A simple question.... and the simple answer to is this- If the steel boiler or furnace is more than 20 years old or the heat pump is more that 10 years old you should plan on replacing the system.    
see Normal Life Expectancies and the discussion below.

Warning!!-- Rules of thumb are useful however the guideline must be balanced with how the heating unit was fabricated and type of materials used as well as its physical condition and level of maintenance. Guidelines are no substitution for a professional inspection.  

The age of the heating unit is a good indicator for anticipating the level of repairs, estimating when replacement will be needed, and the level of reserve funds needed for repairs and/or replacement.  A reserve fund is the balance in your savings account after closing, moving, decorating, and other expenses are paid and will be needed for repairing immediate deficiencies or replacement them.  

A heating system uses energy (oil, natural gas, LP gas, electricity, solar, or the heat in water or air) for heating a home.  The heating unit (either a boiler, furnace, electric baseboard, or heat pump system) converts the energy into heat and distributes the heat within the home.  A boiler is used in steam or hot water heated homes, whereas a furnace or heat pump which consists of a condensing unit that contains a compressor, and air handling unit) is used for hot air systems. Typically electrically heated homes use permanently mounted electric heaters in each room.

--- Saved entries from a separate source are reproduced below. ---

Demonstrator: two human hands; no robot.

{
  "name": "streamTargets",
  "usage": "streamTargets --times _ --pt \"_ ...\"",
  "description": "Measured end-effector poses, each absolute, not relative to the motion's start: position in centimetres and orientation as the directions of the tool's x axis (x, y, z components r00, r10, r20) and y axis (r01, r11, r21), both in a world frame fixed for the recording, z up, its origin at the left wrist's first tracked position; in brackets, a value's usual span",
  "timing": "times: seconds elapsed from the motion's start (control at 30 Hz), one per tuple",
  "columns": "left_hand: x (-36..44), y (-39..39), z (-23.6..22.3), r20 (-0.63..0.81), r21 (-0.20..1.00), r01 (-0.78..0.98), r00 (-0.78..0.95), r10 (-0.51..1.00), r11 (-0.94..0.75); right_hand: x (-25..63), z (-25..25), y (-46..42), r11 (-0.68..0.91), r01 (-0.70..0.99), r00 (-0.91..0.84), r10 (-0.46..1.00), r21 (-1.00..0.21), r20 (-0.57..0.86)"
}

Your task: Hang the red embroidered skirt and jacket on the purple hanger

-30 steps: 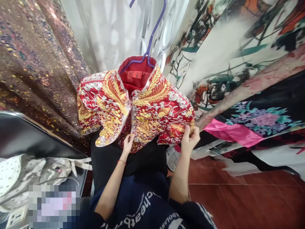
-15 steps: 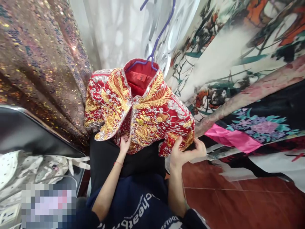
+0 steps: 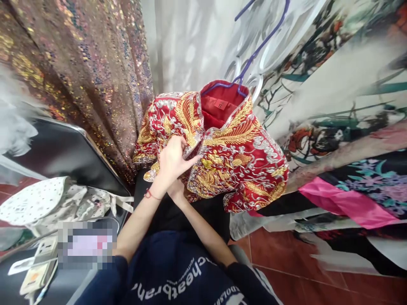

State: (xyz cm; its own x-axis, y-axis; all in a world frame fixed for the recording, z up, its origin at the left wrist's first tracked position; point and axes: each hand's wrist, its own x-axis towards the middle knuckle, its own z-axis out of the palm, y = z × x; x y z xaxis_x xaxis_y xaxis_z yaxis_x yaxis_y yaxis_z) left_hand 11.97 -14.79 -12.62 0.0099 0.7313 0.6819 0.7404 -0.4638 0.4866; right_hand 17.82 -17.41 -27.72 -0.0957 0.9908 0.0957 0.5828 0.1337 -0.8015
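Note:
A red jacket thick with gold and silver embroidery hangs on a purple hanger in front of me. My left hand, a red string on its wrist, lies on the jacket's front opening with fingers curled on the silver-trimmed edge. My right hand reaches in just below the left one, at the jacket's hem. Its fingers are hidden behind my left hand and the cloth. A black garment hangs under the jacket.
Brown sequin fabric hangs at left and a sheer white curtain behind. Printed cloths and a pink one fill the right. A black seat holds a dotted white bag and a power strip. Red floor tiles lie below.
My right hand let go of the jacket's right sleeve hem and moved left under the front. My left hand rose from the hem to the front opening. The view shifted left.

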Motion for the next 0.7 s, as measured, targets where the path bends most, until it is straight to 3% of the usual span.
streamTargets --times 0.13,0.23,0.33,0.53,0.7 --pt "13.7 -14.2 -12.2 0.683 0.526 0.735 -0.067 0.727 -0.427 17.3 -27.4 -18.4 0.242 0.462 -0.188 0.967 -0.853 0.172" --pt "13.5 -15.3 -10.1 0.747 0.581 0.631 -0.164 0.644 -0.514 17.1 -27.1 -20.8 0.334 0.34 -0.263 0.931 -0.879 0.252" --pt "13.2 -16.8 -7.0 0.813 0.548 0.579 -0.196 0.549 -0.604 18.4 -26.6 -23.4 0.377 0.247 -0.262 0.913 -0.892 0.313" --pt "14.4 -18.7 -4.9 0.906 0.411 0.635 -0.204 0.372 -0.654 25.1 -26.9 -25.8 0.343 0.245 -0.06 0.939 -0.907 0.338" --pt "18.5 -16.2 -9.2 0.86 0.371 0.686 0.0 0.51 -0.626 28.3 -29.6 -22.8 0.193 0.303 0.267 0.923 -0.933 0.278"
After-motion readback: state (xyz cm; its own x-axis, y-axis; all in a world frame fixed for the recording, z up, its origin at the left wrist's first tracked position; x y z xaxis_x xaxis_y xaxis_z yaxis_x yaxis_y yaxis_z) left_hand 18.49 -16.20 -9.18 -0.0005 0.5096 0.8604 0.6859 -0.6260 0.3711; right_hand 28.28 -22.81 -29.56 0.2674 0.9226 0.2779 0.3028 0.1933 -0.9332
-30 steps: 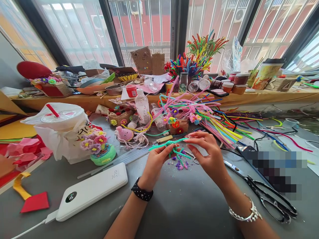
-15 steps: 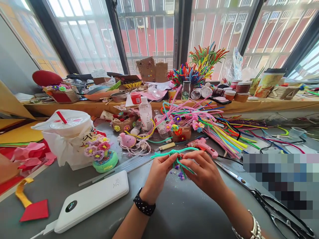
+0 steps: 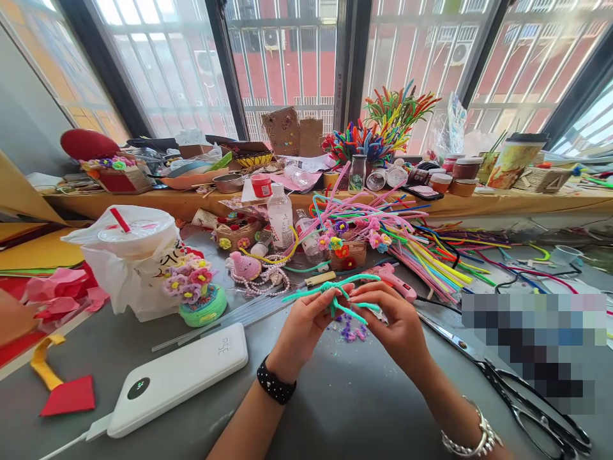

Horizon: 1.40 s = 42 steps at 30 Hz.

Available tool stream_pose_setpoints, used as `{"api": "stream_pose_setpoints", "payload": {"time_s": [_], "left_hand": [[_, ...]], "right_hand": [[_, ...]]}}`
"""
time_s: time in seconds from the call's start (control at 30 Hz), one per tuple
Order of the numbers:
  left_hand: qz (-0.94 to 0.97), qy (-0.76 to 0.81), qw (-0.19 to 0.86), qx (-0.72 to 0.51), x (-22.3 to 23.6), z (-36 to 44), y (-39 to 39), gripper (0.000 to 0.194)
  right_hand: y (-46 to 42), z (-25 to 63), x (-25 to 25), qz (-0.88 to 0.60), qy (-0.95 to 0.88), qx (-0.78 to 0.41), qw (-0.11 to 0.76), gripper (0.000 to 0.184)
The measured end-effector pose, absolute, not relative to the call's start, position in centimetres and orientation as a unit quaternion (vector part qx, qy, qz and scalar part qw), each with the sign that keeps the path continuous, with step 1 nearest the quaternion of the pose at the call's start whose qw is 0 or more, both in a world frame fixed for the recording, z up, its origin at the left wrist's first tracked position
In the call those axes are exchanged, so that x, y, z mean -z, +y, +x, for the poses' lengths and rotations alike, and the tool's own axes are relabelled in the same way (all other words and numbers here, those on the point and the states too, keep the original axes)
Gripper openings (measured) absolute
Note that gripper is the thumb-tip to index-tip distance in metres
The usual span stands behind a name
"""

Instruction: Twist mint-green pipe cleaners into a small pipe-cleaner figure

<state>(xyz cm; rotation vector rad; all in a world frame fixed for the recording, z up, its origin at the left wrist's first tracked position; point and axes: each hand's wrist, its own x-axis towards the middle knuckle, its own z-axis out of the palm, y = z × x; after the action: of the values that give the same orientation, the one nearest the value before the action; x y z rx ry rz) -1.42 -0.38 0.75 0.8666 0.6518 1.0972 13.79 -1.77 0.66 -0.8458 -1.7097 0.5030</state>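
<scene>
Teal pipe cleaners (image 3: 353,314), twisted together at a knotted middle with several ends sticking out, are held up above the grey table. My left hand (image 3: 306,326) pinches the knotted middle between thumb and fingers. On the other side, my right hand (image 3: 393,313) has its fingertips closed on the pipe cleaners' right-hand part. Exactly which strand it grips is partly hidden by the fingers. Purple and pink fuzzy scraps (image 3: 353,331) lie on the table just behind and below my hands. A pink hot glue gun (image 3: 395,281) rests beyond my right hand.
Large black-handled scissors (image 3: 483,361) lie at the right. A white power bank (image 3: 182,380), a green-potted flower craft (image 3: 204,306) and a bagged drink cup (image 3: 134,262) stand left. Clear glue sticks (image 3: 225,314) lie behind my left hand. Bundled pipe cleaners (image 3: 421,255) spread across the back.
My right hand has shifted slightly right and turned, and the teal ends now point at different angles. My left hand keeps its pinch. The camera view has moved a little.
</scene>
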Motion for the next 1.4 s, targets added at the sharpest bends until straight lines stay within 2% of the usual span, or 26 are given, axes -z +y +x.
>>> {"api": "stream_pose_setpoints", "payload": {"time_s": [0.23,0.47,0.73,1.03,1.27,1.4], "left_hand": [[0.428,0.355,0.628,-0.545,-0.9,-1.2,-0.8,0.02],[0.584,0.447,0.425,-0.527,-1.2,-1.7,-0.9,0.018],[0.655,0.462,0.29,-0.523,-0.5,-1.4,-1.2,0.016],[0.678,0.455,0.226,-0.531,0.0,-1.1,-1.3,0.02],[0.716,0.456,0.152,-0.507,0.8,-1.1,-0.9,0.023],[0.747,0.431,0.152,-0.482,0.9,-1.3,-0.5,0.023]], "right_hand": [[-1.7,13.9,-1.1,-0.39,-0.7,-0.279,0.53,0.01],[-2.0,14.2,-1.6,-0.406,-0.701,-0.281,0.515,0.014],[-2.2,14.2,-1.5,-0.403,-0.76,-0.197,0.47,0.011],[-2.4,13.9,-1.4,-0.37,-0.812,-0.106,0.439,0.012],[-2.3,13.8,-1.3,-0.337,-0.838,-0.096,0.417,0.013],[-2.4,13.9,-2.1,-0.345,-0.855,-0.107,0.371,0.011]]}}
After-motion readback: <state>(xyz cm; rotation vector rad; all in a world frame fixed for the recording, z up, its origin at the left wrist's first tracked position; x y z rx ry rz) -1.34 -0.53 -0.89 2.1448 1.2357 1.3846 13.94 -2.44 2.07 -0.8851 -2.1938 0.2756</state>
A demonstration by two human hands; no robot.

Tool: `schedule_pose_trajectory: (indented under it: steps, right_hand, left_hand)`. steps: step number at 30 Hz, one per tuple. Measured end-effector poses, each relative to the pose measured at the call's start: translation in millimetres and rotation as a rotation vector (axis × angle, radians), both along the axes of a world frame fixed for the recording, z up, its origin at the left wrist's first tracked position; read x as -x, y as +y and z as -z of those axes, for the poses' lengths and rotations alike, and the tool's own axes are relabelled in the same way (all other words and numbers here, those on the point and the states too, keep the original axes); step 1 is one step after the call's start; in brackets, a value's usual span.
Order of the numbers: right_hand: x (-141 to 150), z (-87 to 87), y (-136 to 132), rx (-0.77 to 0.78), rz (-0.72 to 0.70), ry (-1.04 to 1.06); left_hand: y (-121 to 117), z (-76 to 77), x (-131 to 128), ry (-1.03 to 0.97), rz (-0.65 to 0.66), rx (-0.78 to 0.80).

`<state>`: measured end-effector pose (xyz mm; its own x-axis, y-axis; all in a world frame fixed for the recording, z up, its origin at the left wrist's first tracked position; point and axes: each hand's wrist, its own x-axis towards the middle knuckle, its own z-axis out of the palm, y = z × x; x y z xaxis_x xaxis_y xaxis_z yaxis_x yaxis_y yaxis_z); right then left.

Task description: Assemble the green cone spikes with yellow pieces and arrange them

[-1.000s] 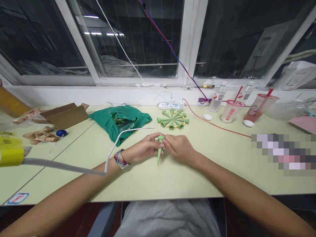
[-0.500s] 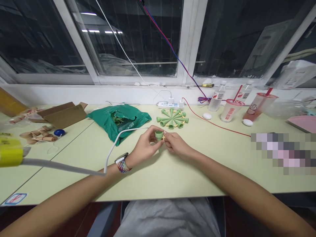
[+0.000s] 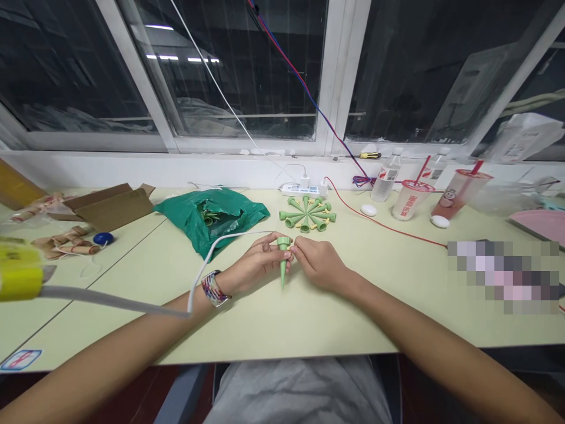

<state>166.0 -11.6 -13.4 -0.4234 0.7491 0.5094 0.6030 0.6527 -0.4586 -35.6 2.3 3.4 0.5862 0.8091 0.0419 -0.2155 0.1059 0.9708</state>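
Observation:
A green plastic cone spike [image 3: 283, 265] stands point down on the pale green table [image 3: 282, 330]. My left hand [image 3: 256, 264] grips its wide upper end from the left, fingers curled round it. From the right, my right hand [image 3: 318, 262] pinches a small yellow piece at the cone's top rim. Several more green cones with yellow pieces [image 3: 308, 214] lie fanned in a circle just behind my hands. An open green plastic bag [image 3: 212, 219] with more green parts lies to the left of that circle.
A white cable [image 3: 207, 259] arcs over my left wrist. A white power strip [image 3: 302, 189], a red wire [image 3: 388, 227], a bottle [image 3: 383, 179] and two drink cups [image 3: 408, 199] stand at the back right. A cardboard box [image 3: 112, 205] and paper rolls [image 3: 62, 241] lie left.
Half a second ago the cone was lifted with its open end facing me; now it is turned point down again and lowered onto the table, both hands still on it.

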Motion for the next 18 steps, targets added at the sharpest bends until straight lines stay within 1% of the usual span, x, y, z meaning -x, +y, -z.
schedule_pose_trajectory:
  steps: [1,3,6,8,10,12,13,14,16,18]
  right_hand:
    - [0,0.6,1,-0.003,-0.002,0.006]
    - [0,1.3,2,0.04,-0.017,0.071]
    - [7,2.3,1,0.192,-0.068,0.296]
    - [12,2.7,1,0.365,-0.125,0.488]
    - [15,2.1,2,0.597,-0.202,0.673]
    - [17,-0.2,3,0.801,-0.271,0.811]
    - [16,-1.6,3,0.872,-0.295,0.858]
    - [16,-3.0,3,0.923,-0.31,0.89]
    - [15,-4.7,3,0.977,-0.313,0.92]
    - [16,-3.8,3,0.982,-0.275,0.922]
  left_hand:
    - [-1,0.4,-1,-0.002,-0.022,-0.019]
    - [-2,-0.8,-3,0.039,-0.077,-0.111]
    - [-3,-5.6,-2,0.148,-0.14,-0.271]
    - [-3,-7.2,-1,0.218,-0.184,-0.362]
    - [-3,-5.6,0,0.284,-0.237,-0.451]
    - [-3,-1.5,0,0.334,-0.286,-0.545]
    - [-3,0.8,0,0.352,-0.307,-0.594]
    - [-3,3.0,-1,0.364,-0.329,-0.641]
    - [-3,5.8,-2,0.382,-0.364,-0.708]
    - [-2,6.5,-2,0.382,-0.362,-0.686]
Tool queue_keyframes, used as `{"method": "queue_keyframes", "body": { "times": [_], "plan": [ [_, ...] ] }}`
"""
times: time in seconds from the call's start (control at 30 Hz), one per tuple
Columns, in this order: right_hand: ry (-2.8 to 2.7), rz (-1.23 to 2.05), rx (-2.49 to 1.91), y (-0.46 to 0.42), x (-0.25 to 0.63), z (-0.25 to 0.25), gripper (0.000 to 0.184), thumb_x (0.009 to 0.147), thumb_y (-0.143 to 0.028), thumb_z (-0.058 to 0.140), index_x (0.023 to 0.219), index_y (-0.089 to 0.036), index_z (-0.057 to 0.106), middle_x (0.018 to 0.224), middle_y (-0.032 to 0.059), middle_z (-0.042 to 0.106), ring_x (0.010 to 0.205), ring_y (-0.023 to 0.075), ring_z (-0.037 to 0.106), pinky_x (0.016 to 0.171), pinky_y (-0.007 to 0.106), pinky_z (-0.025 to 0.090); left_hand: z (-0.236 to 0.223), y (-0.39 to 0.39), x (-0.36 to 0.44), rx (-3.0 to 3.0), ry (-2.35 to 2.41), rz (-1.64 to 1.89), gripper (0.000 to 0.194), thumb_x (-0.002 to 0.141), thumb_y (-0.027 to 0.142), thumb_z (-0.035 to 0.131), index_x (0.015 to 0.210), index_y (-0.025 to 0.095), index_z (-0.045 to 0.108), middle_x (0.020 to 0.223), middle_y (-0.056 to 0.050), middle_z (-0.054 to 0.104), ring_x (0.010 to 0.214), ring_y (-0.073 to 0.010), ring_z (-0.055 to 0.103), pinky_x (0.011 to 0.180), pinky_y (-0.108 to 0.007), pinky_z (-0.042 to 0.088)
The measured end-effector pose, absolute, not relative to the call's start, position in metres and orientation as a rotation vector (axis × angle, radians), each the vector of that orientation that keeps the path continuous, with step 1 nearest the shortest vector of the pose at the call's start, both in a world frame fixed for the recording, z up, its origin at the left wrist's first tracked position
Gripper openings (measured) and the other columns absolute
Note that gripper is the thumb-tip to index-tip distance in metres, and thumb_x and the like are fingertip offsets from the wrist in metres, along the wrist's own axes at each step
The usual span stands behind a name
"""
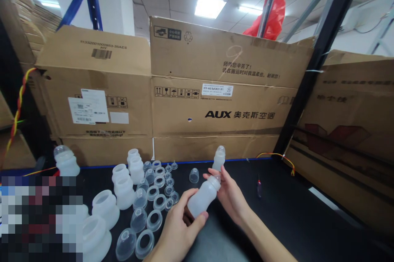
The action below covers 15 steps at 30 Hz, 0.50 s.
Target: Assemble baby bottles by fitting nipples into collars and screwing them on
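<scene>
Held bottle: the milky, waisted bottle (200, 202) is between my hands above the table (234, 233), tilted, its narrower top end towards my right.
Left hand: my left hand (176, 229) is wrapped around the body, thumb on the near side, fingers curled on the other.
Right hand: my right hand (232, 199) is at the top end, fingers partly spread around it; whether they pinch the rim, I cannot tell.
Step in hand: steadying the body and handling the top, as I judge it.
Move calls for: firm left support, light right fingertips, top kept square to the neck.
Bottle material: frosted, probably plastic; smooth, rounded shoulders above a pinched waist.
Open bottles: cloudy, wide-mouthed bottles (123, 193), upright to my left.
Caps: clear, glossy domes (138, 220) in a row beside them.
Rings: translucent flat collars (152, 242), each with a round hole.
Teats: small, pale, flanged pieces (174, 166), grouped beyond the rings.
Single cap: one clear dome (193, 176), near a topped bottle (219, 158).
Backing: creased brown cardboard (215, 131), matt and printed.
</scene>
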State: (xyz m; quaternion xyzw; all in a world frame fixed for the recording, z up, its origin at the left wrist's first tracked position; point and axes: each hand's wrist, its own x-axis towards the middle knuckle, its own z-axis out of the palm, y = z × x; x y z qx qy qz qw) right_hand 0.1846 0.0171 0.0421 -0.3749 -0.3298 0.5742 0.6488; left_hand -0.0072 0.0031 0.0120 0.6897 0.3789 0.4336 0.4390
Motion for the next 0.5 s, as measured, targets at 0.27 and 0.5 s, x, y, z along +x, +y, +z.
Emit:
{"method": "queue_keyframes", "body": {
  "times": [0.27,0.5],
  "plan": [
    [-0.987,0.883,-1.053,0.018,0.183,0.035,0.065,0.069,-0.081,0.073,0.077,-0.017,0.081,0.082,0.013,0.08,0.071,0.0277,0.071,0.061,0.034,0.052,0.011,-0.005,-0.006,1.956,1.127,0.893,0.059,0.073,0.036,0.078,0.129,0.027,0.063,0.109,-0.007,0.077,0.104,-0.0317,0.068,0.095,-0.041,0.049],
    [-1.237,0.962,-0.986,0.013,0.15,0.036,0.081,0.092,-0.082,0.029,0.104,-0.024,0.084,0.109,0.0127,0.079,0.094,0.0312,0.07,0.084,0.043,0.054,0.005,0.005,-0.005,2.018,1.128,0.78,0.078,0.063,0.027,0.084,0.137,0.018,0.062,0.144,-0.017,0.06,0.136,-0.0403,0.05,0.116,-0.055,0.036]
  ]
}}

Boilers are fabricated using either steel plates that are  welded together or cast iron sections that are mechanically joined, hence the name steel boiler or cast iron boiler.  Furnaces are  fabricated using welded steel plates or stainless steel.  

The  symbol or lack of a symbol on the boiler name plate will indicate the type of boiler.  "IBR" indicates a cast iron boiler and "SBI" or no symbol indicates a steel boiler.  Unless the furnace is labeled with a notice that the heat exchange is stainless steel or guaranteed for life (read the warranty for restrictions) furnaces are steel units.

The following useful life expectancy guidelines are averages and averages are affected by the quality and thickness of the metal, welding method and workmanship,  amount of usage, quality of maintenance, environmental conditions (like dampness,  corrosive water, etc.).  The general accepted life for steel constructed units is 15 to 20 years and cast iron units 40 to 50 years.  Heat pump systems have an average life of 10 years.

The bottom line is this-- if your dream home has a twenty to twenty five year old boiler that looks  like it's on it last leg , for a cast iron unit the deterioration indicates a lack of maintenance and with proper serving will serve you for the next 15 to 25 years or if it's a steel unit you should increase your reserve fund by the total cost for replacing the unit.  For steel furnace over twenty years and heat pump system over ten years old full replacement cost should be included in  your reserve fund.